#### EXERCISE DIRECTIONS:
How many lines in the material below include the word "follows"? Give only the number.

------------------------------

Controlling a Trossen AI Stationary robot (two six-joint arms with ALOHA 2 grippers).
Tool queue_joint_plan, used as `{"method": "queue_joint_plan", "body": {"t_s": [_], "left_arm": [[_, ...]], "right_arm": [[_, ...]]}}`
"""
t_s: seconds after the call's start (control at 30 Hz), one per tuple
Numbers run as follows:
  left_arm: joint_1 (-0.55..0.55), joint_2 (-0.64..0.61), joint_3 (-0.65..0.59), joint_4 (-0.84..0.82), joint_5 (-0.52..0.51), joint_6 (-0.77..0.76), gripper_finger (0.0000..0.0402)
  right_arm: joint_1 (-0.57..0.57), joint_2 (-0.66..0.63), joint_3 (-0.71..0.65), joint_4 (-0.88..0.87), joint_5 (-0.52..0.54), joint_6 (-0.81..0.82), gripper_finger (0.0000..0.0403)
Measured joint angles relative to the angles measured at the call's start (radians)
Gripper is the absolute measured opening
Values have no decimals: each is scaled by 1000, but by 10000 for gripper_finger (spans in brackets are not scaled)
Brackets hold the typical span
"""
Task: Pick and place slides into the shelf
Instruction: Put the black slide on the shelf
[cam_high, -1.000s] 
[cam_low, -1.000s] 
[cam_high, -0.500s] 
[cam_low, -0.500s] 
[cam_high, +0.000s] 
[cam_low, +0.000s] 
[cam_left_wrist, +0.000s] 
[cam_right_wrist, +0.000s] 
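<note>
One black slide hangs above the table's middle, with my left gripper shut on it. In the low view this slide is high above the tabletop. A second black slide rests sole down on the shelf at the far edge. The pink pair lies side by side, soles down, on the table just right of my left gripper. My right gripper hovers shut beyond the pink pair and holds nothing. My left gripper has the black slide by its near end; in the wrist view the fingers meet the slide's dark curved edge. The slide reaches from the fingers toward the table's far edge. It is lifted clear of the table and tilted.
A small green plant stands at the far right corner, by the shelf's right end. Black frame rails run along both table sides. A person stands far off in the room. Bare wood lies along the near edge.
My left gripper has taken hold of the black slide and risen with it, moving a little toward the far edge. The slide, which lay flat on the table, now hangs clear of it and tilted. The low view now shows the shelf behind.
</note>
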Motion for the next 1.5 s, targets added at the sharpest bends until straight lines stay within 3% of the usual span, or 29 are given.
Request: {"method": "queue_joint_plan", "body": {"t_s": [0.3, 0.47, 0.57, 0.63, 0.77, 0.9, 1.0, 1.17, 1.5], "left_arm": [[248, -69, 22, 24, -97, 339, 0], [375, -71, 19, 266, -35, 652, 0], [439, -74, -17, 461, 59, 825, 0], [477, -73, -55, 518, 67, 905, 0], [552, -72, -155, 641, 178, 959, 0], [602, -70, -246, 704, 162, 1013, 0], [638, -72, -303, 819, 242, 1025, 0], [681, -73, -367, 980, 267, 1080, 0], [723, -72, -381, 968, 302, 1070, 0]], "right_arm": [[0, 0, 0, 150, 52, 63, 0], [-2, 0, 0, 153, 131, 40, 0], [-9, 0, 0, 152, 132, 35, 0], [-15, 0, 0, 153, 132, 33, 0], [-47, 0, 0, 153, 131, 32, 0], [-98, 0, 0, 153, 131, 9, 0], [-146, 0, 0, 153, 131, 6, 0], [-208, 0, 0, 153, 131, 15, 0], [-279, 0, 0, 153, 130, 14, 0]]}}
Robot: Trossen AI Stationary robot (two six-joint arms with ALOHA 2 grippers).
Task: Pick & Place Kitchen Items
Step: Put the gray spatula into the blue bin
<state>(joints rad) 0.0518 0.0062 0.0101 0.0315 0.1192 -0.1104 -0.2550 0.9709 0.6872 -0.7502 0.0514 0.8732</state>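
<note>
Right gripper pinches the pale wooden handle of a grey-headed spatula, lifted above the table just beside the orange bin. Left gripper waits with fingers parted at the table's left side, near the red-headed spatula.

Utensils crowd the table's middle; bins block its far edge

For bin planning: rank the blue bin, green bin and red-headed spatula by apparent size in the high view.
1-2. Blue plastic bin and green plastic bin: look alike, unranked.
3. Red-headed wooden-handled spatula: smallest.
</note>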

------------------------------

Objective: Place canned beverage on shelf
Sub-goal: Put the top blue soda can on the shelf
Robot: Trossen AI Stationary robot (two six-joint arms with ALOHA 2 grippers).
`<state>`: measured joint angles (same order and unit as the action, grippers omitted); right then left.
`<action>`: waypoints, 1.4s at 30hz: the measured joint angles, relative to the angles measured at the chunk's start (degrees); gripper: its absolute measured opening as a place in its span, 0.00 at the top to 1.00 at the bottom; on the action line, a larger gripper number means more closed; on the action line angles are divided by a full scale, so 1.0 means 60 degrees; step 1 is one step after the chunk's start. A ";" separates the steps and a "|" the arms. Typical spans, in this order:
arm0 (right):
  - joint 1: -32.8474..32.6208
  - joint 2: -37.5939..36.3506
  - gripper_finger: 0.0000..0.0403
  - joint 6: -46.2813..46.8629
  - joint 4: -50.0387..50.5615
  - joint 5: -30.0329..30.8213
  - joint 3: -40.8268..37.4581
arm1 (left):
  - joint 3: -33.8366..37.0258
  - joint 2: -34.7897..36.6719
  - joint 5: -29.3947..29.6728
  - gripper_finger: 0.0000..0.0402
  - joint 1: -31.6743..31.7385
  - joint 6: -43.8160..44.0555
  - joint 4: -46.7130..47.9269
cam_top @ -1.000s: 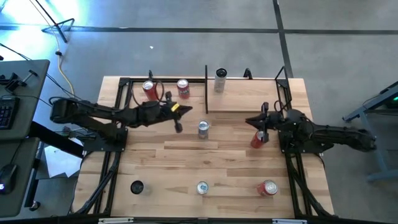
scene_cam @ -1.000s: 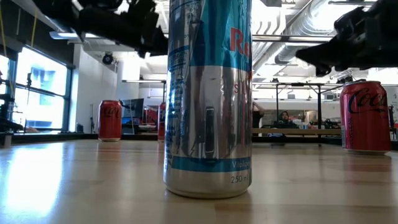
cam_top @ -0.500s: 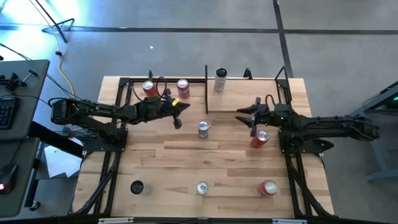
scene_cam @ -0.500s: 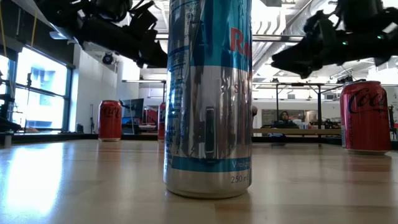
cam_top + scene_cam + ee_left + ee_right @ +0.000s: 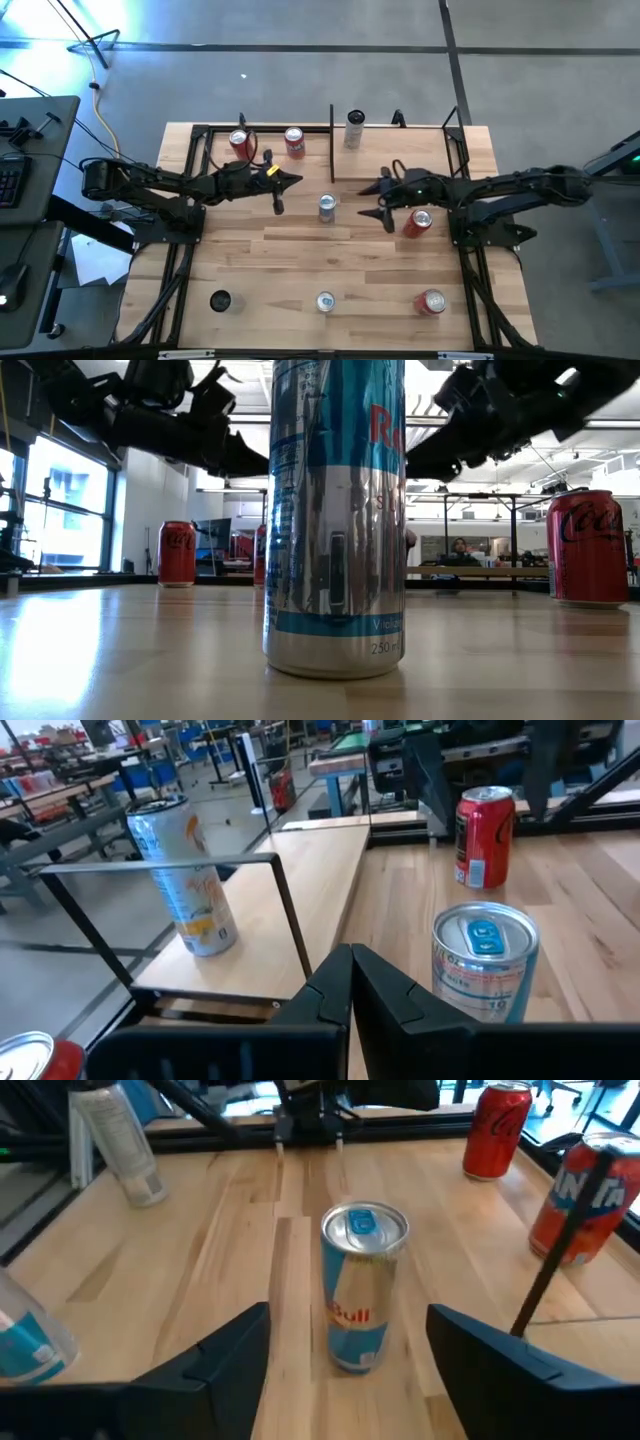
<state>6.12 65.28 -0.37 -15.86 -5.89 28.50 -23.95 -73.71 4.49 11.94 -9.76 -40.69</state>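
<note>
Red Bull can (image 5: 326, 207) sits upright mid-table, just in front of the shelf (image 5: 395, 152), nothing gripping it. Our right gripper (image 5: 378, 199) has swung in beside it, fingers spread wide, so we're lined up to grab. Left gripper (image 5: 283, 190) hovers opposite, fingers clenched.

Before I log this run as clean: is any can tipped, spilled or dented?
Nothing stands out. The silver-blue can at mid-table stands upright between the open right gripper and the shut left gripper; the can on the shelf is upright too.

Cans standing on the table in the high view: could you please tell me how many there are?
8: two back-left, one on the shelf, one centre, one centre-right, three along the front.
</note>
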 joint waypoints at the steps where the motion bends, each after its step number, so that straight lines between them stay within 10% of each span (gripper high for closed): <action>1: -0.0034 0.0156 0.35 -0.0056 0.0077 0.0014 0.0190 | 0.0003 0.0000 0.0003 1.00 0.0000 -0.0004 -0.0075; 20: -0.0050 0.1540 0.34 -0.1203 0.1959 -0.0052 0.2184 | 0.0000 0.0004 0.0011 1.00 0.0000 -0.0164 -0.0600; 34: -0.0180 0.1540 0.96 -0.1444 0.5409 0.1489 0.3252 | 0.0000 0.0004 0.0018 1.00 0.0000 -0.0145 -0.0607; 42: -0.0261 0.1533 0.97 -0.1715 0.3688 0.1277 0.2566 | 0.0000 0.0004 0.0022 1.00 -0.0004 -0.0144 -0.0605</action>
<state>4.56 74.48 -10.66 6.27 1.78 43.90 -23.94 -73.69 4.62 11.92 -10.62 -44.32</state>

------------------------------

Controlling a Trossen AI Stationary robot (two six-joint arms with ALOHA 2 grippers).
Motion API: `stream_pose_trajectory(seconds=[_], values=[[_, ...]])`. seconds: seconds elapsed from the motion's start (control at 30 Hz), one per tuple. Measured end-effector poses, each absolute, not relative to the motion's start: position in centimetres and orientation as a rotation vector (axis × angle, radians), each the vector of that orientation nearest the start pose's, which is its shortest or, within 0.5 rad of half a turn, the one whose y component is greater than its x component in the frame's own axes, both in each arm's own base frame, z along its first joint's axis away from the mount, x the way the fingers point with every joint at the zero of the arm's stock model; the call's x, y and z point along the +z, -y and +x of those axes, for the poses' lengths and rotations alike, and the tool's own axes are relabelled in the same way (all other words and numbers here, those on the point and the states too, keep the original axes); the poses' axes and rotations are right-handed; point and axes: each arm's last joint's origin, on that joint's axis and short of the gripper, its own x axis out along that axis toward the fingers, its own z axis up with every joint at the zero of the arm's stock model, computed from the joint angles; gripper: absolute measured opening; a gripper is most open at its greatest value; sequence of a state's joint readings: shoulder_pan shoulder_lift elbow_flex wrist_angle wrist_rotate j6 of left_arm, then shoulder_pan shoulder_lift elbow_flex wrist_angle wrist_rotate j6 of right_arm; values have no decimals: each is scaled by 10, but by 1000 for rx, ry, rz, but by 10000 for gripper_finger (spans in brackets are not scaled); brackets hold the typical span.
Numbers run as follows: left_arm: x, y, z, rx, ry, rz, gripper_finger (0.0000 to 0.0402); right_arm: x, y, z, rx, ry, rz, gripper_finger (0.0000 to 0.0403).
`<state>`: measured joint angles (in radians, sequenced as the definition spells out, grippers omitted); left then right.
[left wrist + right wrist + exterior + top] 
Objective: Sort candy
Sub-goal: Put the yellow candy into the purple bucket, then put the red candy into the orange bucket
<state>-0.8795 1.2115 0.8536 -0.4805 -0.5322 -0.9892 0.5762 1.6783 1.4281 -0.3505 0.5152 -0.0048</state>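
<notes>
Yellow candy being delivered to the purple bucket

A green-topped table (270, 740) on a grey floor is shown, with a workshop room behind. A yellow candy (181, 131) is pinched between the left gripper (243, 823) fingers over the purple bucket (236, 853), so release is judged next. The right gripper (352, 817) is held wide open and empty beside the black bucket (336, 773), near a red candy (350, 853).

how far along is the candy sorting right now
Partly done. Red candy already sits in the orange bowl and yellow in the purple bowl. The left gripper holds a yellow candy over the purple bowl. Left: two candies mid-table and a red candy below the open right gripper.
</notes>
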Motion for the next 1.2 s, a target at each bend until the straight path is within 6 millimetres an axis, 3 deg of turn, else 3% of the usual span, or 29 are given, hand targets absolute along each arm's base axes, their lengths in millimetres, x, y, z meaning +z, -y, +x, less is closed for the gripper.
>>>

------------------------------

#### TASK RESULT:
2